* **ABOUT THIS TASK**: Write again exactly the lines in the listing below, starting at the line with "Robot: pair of" and ending at the line with "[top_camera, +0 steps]", both included. Pictures are not copied.

┏━━

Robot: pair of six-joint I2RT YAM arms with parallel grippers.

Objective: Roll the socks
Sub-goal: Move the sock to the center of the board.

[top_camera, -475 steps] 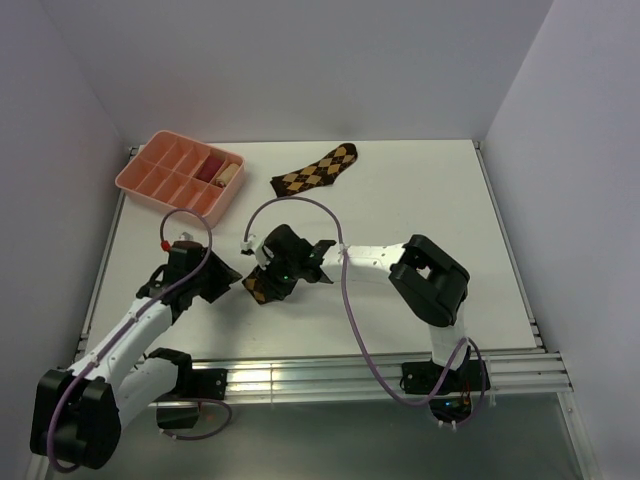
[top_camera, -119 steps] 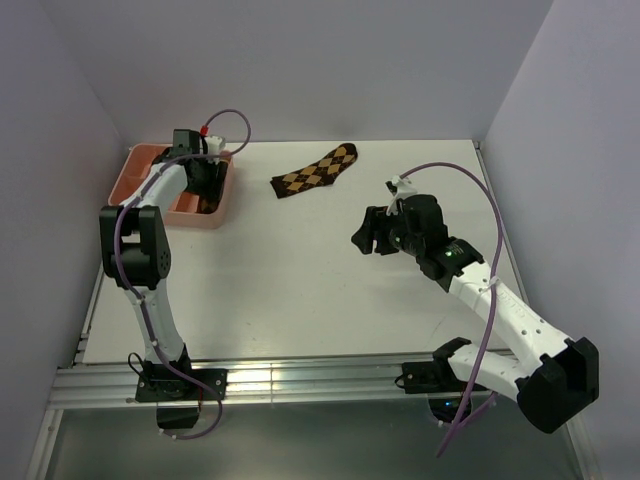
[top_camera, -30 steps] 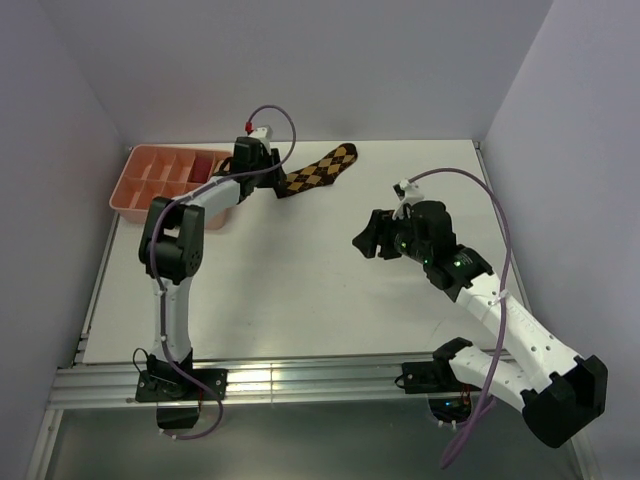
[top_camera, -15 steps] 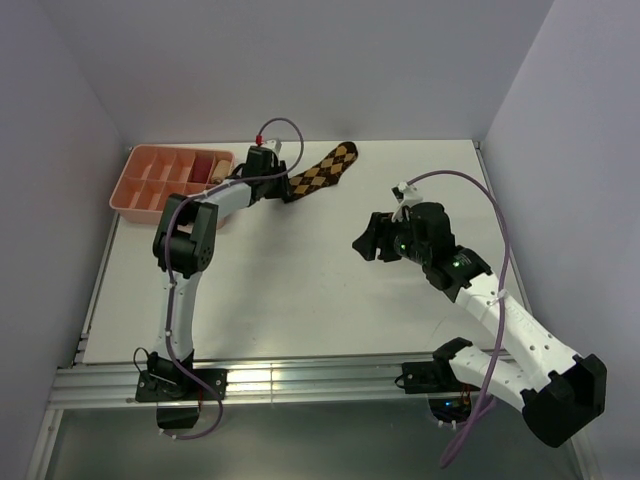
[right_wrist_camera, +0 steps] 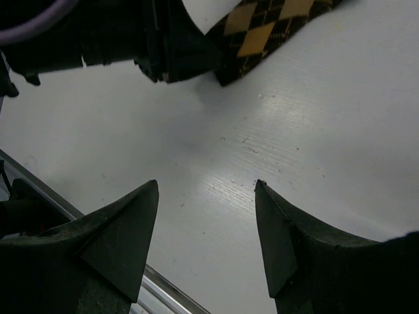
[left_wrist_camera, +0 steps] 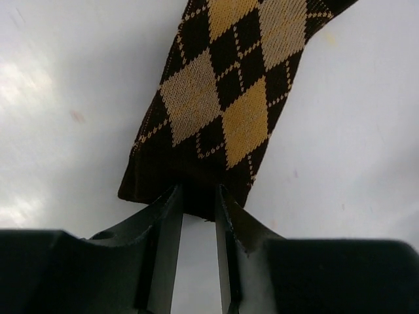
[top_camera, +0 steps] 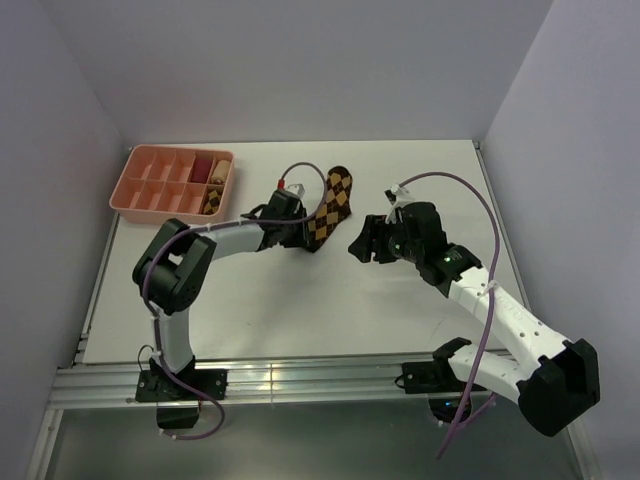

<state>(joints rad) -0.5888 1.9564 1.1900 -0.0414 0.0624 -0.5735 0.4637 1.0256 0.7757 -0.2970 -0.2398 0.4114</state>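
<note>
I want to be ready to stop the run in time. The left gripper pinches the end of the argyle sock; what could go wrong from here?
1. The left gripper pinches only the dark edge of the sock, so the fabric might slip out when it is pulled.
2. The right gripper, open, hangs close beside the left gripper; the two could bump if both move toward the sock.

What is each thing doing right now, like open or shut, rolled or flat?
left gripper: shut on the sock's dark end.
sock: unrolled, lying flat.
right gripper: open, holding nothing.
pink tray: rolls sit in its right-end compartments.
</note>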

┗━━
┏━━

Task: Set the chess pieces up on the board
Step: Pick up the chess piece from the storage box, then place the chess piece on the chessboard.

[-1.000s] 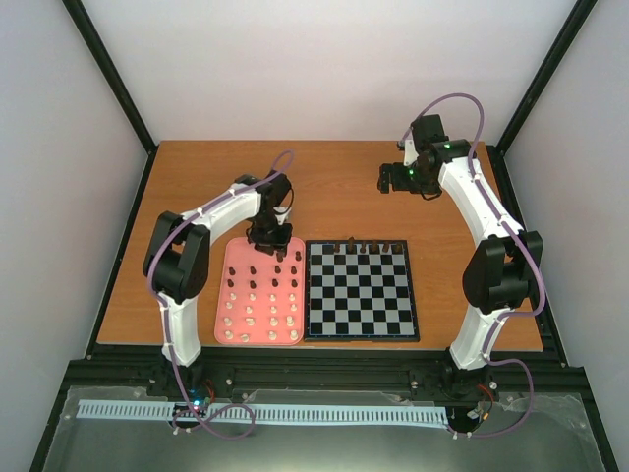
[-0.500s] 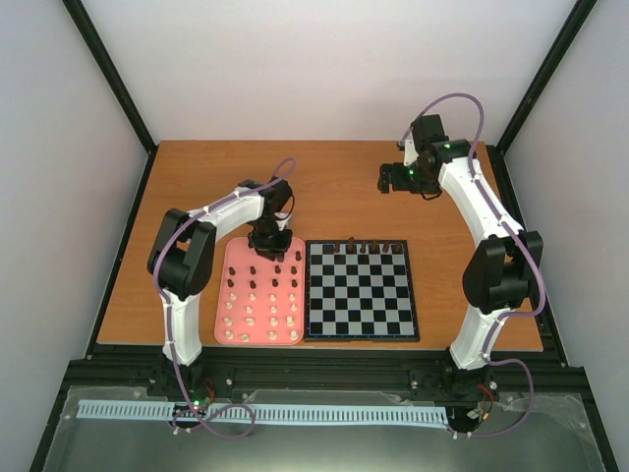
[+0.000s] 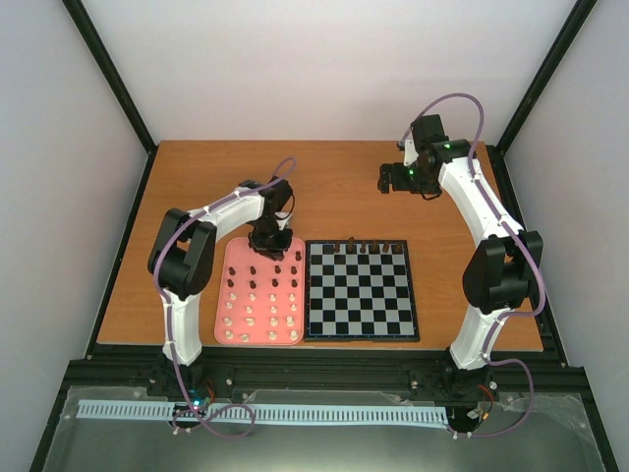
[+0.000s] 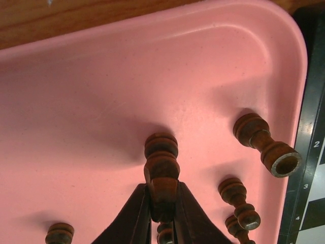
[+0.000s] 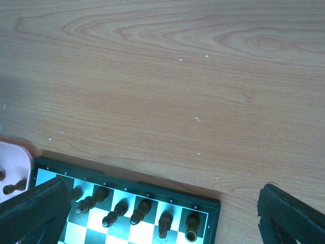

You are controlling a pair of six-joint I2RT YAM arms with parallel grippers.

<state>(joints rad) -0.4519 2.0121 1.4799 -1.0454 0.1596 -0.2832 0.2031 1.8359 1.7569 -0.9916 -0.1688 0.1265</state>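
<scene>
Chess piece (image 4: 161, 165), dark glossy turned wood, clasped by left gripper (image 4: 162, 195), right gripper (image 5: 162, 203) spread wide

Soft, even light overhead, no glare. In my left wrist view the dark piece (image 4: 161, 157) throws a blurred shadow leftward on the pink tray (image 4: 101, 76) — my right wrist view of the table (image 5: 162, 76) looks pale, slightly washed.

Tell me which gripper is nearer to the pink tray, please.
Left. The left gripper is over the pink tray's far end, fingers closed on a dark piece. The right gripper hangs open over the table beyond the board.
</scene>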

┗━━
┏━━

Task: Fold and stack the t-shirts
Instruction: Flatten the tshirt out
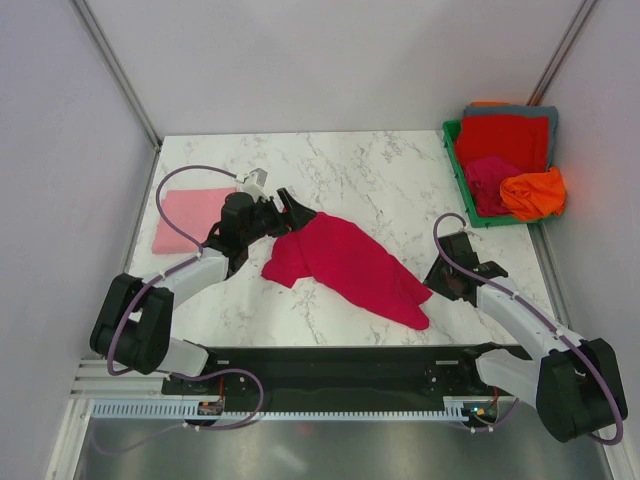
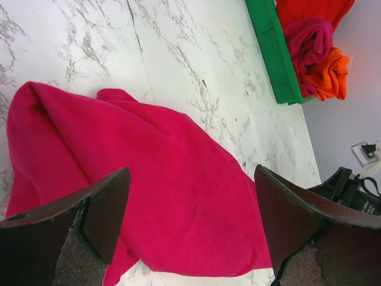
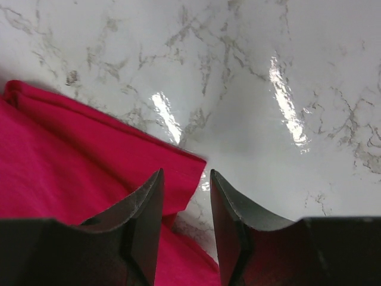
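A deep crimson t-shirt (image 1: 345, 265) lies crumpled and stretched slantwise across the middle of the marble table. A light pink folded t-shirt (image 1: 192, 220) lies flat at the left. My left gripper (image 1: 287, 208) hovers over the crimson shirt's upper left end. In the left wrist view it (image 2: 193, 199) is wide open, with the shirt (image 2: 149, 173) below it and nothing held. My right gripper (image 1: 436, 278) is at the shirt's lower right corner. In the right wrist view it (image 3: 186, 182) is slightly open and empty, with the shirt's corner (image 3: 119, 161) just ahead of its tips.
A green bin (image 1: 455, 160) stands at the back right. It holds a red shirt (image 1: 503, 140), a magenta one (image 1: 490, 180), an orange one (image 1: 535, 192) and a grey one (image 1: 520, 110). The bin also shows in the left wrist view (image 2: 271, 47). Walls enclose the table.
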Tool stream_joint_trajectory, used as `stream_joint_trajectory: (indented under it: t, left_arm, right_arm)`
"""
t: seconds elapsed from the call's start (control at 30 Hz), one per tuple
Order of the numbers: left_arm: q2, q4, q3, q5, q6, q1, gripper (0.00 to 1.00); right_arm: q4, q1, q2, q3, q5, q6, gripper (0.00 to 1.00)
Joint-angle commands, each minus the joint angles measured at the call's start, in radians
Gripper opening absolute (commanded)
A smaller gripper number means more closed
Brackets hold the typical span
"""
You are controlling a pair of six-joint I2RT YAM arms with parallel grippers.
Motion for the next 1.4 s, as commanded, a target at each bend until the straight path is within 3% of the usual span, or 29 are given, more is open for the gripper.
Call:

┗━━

* **TASK RESULT**:
Robot: pair of six-joint I2RT YAM arms with parallel grippers.

Objective: Roll the socks
Sub-goal: Move the sock to the center of the board.

[top_camera, -475 steps] 
[top_camera, -119 steps] 
[top_camera, -30 steps] 
[top_camera, -15 steps] 
[right_wrist_camera, +0 steps] 
[left_wrist_camera, +0 steps] 
[top_camera, +0 steps] 

No further response is required.